Road To Freedom – Personal and Spiritual
In the beginning you still might feel guilty when you use these attitudes, strategies, and approaches, but that is ok, it is part of the process, just accept it without acting out on it. That will eventually pass as you get more skillful in the art of being YOU.
When you take this road of regaining the lost connection to inner spiritual core, you start to change. Don’t delude yourself that everything will be rosy, there will be failure along the way, but if you endure and persist, the pay off will be yours in the end. Train as much as you can these guidelines and be gentle with yourself, knowing that transformation takes time, months, or years. Don’t give up, keep on, and you will reach there.

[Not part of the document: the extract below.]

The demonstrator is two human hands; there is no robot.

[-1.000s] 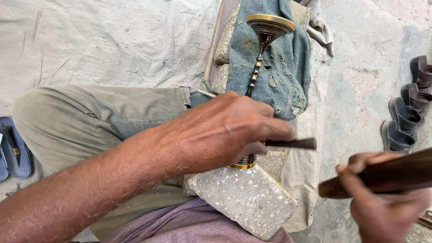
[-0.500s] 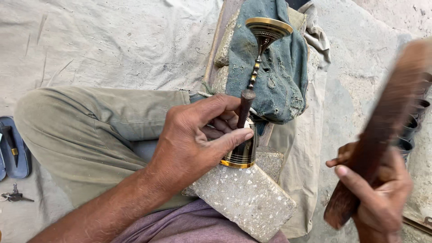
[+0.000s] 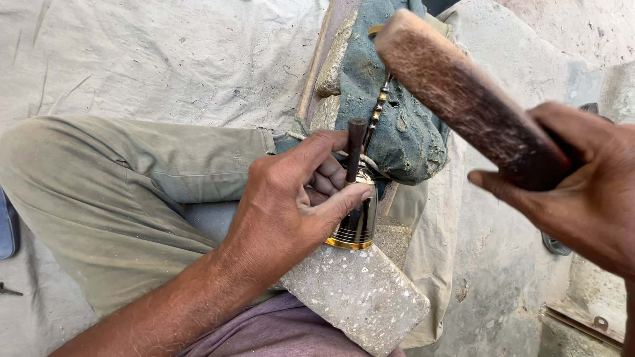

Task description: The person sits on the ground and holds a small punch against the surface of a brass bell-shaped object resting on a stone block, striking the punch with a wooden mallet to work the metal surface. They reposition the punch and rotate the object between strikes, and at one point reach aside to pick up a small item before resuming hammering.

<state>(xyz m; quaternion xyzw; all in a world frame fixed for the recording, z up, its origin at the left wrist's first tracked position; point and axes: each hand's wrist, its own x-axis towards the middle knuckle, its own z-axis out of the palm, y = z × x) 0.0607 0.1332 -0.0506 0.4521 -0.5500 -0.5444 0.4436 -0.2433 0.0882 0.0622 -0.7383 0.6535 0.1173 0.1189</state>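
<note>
**Punch on brass, mallet raised**

Grey sheet [image 3: 132, 59] spread underneath. Olive trouser leg [image 3: 119, 192] bent across left. Teal cloth [image 3: 403, 119] draped over stone at top, slim beaded stem [image 3: 378, 109] lying on it. Speckled stone block [image 3: 350, 297] at lower centre. Wooden mallet [image 3: 463, 99] tilted high at right, clenched at its dark end by right hand [image 3: 582, 198]. Left hand [image 3: 291, 211] wrapped round brass piece [image 3: 357, 221] standing on block, fingers also pinching dark punch [image 3: 355, 149] upright atop it.
</note>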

Also take into account that you don’t lose face if you ask for help, or if you need some guiding tips from a psychotherapist.
After sometime this will become second nature and you start to restore you confidence, self-esteem, and presence, without losing emotional and energetic balance.
In this work persistence, endurance, and resilience will build your character to heights that you never dreamt of before, and will reconnect you to true Love, changing your whole Life for the better.